Car ignorer cette charge d’utopie c’est s’installer dans la médiocrité d’un environnement que la série télévisée Derrick aura si bien incarnée. « La construction figée d’un monde [...] où la lenteur révèle son vrai pouvoir : le blocage25. » Cette platitude est renoncement au rêve. Orchestré par des meurtres motivés par l’argent, le feuilleton déploie l’univers visuel d’un fonctionnalisme qui aurait viré à la pure industrie culturelle : marchandisation de tout. Pire, il s’y déploie sur le mode d’une phénoménologie de cauchemar : le cadre de vie s’y condense dans l’étant tel qu’il est. Ce qui fait défaut au modernisme gris de ces décors, c’est cette « capacité de l’interpolation dans l’infime ». À cet égard, Le Corbusier est l’architecte de l’imagination. Il œuvre à « innerver ce plus ». Lui sait tirer parti de l’histoire emmagasinée dans le matériau. Il répond à la question informulée que les décors lui adressent dans leur mutisme même. Ce faisant, loin de relever d’un réalisme, son architecture « contredit au besoin hic et nunc ». La fonction n’est pas ici réponse à un stimulus physiologique. Elle est besoin d’art au sens hégélien du terme : projection, anticipation. Elle est potentialité humaine. Pour autant elle est aussi satisfaction de besoins élémentaires. Et toute la difficulté du fonctionnalisme tient à cet équilibre aussi inquiet qu’essentiel : comme art autonome, l’architecture doit proposer un au-delà du besoin, comme art appliqué, elle doit répondre à une demande. Ignorer les hommes tels qu’ils sont est un danger ; s’en tenir aux hommes tels qu’ils sont aussi.

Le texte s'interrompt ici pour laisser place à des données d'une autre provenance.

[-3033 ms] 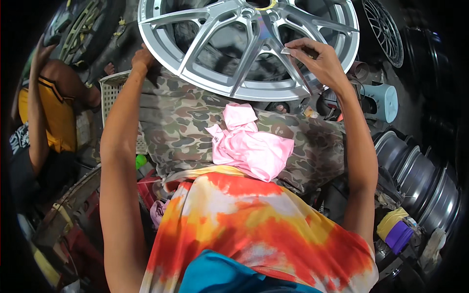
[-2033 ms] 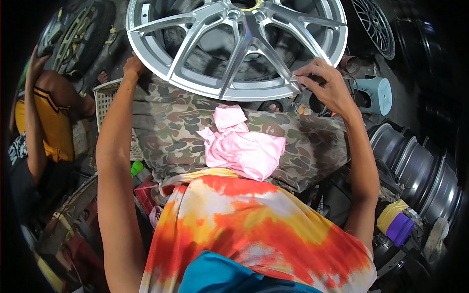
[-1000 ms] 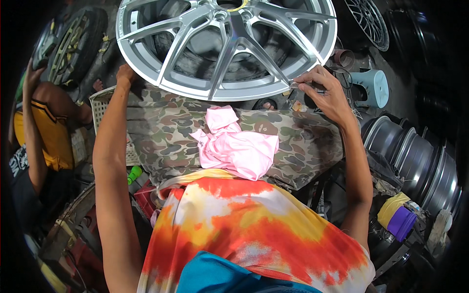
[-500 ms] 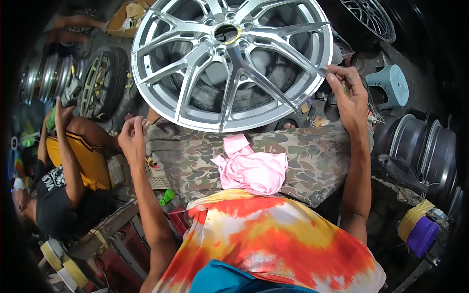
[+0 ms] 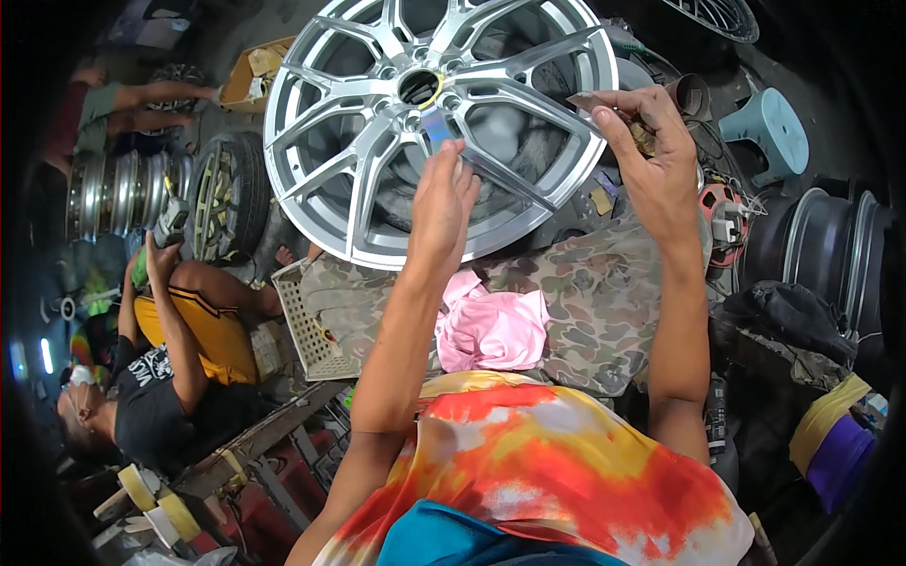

Le lieu impossible où se situe la tâche de l’architecte et du designer est ainsi clairement délinéé : dans l’entre-deux tendu de la société utopique et de la société réelle. La première ambitionne la réconciliation des hommes et des choses, la seconde travestit les intérêts du profil sous les traits du besoin26. La première forclot le fétichisme de la marchandise. La seconde fait prévaloir la valeur d’échange sur toute autre : valeur d’usage, de culte ou d’exposition. Aussi la contradiction est-elle insoluble. De là la conclusion de la conférence : la tâche de la philosophie est de prendre acte de la crise des concepts. Celle de l’art, de l’architecture ou du design est de produire une beauté signalétique de la crise. Car celle-ci n’a désormais « d’autre mesure que la profondeur avec laquelle les configurations formelles assument les contradictions qui les sillonnent et qu’elles ne maîtrisent qu’en allant à leur suite au lieu de les masquer27 ».